**Problem**. Scan the records below. List lines holding "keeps".

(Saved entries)
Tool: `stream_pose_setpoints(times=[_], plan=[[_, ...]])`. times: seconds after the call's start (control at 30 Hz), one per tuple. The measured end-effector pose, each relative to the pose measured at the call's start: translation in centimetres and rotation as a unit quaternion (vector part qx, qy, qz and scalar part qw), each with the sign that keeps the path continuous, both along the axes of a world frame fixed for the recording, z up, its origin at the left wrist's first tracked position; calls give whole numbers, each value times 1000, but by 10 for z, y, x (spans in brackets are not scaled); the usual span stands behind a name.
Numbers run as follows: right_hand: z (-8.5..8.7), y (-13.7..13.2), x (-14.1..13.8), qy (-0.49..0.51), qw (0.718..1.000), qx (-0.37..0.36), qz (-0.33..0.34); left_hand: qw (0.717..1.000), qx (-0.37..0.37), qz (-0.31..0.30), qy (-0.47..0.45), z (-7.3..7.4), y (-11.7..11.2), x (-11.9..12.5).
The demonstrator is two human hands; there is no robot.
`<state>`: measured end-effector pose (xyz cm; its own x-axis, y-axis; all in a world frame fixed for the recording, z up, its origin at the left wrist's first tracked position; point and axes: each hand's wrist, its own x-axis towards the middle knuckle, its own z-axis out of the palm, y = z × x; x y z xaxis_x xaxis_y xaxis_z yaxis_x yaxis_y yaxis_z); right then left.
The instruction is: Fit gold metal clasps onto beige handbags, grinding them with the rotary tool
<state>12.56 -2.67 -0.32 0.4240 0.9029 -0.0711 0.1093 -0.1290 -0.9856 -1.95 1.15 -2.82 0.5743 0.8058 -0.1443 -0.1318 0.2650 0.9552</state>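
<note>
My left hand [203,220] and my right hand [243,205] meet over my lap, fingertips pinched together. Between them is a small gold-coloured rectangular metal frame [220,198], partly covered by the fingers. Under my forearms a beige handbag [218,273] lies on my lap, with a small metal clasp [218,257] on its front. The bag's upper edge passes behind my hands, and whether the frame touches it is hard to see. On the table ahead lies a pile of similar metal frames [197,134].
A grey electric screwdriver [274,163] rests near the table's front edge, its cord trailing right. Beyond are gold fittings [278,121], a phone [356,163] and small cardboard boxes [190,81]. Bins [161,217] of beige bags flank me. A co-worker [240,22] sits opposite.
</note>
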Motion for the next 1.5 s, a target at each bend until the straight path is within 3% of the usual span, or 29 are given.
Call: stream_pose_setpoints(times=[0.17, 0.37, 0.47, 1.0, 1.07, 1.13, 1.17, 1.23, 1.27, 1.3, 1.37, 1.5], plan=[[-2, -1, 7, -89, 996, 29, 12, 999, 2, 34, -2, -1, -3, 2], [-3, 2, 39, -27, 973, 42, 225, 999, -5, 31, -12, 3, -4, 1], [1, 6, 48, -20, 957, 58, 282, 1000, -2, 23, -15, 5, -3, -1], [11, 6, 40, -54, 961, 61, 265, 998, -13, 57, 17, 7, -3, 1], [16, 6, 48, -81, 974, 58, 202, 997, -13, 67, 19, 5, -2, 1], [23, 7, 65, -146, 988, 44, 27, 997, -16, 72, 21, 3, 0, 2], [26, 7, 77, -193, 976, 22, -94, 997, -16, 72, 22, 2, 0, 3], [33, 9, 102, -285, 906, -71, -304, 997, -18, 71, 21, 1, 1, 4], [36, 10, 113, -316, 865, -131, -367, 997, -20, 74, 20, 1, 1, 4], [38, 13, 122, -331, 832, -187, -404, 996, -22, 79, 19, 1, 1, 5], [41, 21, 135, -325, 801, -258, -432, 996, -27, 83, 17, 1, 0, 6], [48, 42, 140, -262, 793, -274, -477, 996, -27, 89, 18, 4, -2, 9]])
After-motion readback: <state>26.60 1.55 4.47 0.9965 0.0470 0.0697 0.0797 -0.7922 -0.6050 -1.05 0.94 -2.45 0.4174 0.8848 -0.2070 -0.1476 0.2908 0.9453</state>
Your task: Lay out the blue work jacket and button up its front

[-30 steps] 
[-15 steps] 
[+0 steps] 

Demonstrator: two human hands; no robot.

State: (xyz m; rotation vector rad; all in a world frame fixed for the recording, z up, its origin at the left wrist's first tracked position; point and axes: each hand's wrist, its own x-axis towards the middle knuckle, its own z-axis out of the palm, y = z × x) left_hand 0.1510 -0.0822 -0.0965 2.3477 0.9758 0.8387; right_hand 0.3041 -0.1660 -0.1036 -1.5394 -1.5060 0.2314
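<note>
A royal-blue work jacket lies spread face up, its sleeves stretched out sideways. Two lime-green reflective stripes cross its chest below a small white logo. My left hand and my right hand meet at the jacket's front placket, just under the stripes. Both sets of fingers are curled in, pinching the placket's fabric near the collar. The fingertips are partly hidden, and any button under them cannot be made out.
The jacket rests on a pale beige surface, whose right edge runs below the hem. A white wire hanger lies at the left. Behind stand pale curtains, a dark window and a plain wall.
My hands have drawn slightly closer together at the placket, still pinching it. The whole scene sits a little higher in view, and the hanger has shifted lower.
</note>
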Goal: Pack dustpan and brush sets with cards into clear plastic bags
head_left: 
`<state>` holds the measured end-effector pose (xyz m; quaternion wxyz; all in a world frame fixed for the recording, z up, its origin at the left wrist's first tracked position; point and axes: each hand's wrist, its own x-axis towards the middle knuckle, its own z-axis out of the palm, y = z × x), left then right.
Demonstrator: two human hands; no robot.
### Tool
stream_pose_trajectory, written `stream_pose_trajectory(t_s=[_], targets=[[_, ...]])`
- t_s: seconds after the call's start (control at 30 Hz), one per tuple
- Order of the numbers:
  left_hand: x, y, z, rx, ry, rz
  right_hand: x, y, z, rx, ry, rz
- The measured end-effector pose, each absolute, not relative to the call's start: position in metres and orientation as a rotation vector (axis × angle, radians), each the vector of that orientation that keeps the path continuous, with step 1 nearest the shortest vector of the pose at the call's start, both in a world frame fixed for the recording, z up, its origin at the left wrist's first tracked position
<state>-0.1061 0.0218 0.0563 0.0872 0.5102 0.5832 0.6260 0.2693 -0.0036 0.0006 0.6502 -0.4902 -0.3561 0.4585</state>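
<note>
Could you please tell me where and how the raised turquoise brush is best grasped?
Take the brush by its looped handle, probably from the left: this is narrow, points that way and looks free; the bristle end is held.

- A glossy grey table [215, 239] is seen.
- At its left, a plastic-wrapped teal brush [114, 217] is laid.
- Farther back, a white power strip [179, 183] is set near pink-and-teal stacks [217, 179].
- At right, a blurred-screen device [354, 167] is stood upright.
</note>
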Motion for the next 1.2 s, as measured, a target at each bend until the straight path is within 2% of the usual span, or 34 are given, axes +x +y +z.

**Result**.
Tool: `stream_pose_setpoints(times=[_], plan=[[_, ...]])`. times: seconds after the call's start (control at 30 Hz), one per tuple. The measured end-effector pose, each relative to the pose measured at the call's start: translation in centimetres and rotation as a unit quaternion (vector part qx, qy, qz and scalar part qw), each with the sign that keeps the path continuous, both along the axes of a world frame fixed for the recording, z up, its origin at the left wrist's first tracked position; calls give whole numbers, each value times 1000, but by 10 for z, y, x (spans in brackets are not scaled); the usual span stands behind a name.
- The measured end-effector pose, each absolute, not relative to the call's start: position in metres and orientation as a rotation vector (axis × angle, radians), each the vector of that orientation that keeps the path continuous, with step 1 nearest the shortest vector of the pose at the call's start, both in a world frame fixed for the recording, z up, its origin at the left wrist's first tracked position

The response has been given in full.